TASK BRIEF: Find the lines holding the string "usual" in the data, then copy all of them.

DATA SHOWN:

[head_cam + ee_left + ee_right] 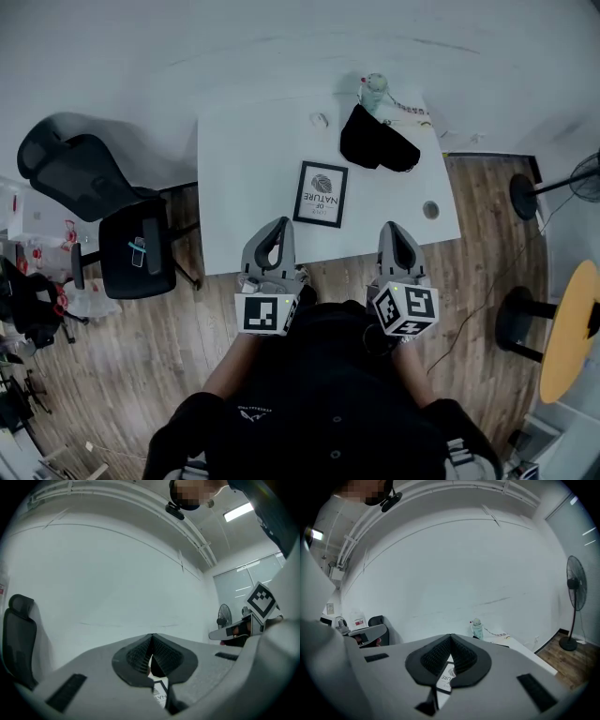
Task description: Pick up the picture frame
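Black rectangular picture frame (320, 194) is seen lying ungrasped on the white surface (244, 169); short of it, left claw (277, 230) and right claw (394, 232) are held closed, empty.

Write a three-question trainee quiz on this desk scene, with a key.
1. True or false: the black-framed picture with the white print stands upright on the white rectangular table.
2. Which thing lies nearest the pale green bottle? A) the crumpled black fabric item; B) the black office chair; C) the round yellow table.
3. How do the jaws of the left hand-held gripper and the right hand-held gripper stand, and do they hold anything?

Key:
1. False: it lies flat on the table.
2. A.
3. Both are shut and hold nothing. The picture lies on the table just ahead of them.
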Demonstrator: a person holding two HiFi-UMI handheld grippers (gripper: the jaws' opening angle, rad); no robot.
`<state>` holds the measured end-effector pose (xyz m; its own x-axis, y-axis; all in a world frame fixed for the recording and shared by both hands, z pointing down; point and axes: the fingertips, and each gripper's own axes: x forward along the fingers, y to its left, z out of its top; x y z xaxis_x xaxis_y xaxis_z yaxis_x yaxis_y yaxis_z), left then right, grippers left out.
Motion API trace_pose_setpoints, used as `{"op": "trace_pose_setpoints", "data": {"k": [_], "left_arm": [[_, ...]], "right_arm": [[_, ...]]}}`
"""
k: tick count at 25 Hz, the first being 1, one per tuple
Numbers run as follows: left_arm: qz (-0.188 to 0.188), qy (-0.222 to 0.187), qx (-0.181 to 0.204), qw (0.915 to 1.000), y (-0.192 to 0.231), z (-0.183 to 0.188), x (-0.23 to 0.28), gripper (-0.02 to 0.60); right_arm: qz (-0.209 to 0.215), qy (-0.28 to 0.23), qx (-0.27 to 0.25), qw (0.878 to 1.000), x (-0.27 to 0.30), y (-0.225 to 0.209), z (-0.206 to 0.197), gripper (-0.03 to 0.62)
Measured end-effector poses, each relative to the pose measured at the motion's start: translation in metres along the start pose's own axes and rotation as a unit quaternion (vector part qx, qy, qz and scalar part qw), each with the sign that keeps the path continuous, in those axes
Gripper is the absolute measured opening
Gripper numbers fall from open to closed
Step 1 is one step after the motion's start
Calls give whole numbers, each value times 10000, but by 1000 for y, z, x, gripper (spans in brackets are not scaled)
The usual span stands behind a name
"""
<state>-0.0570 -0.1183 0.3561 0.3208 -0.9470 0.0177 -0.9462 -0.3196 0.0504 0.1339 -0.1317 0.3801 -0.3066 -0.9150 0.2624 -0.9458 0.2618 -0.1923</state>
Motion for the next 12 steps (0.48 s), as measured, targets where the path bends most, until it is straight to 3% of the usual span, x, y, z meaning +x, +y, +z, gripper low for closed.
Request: {"op": "trace_pose_setpoints", "data": {"k": [12], "left_arm": [[-204, 663, -145, 9975, 44, -57, 47, 5]], "right_arm": [[-149, 623, 274, 9976, 66, 0, -41, -2]]}}
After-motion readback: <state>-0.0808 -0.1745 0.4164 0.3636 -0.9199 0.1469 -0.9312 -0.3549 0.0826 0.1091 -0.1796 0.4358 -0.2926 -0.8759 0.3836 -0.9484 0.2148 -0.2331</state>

OUTPUT OF THE TASK:
The usual span stands behind a name
Motion for the next 12 steps (0.48 s), as measured, targets where the path bends most, until it is straight to 3% of the usual span, x, y, z meaning +x, +y, +z, gripper low for closed.

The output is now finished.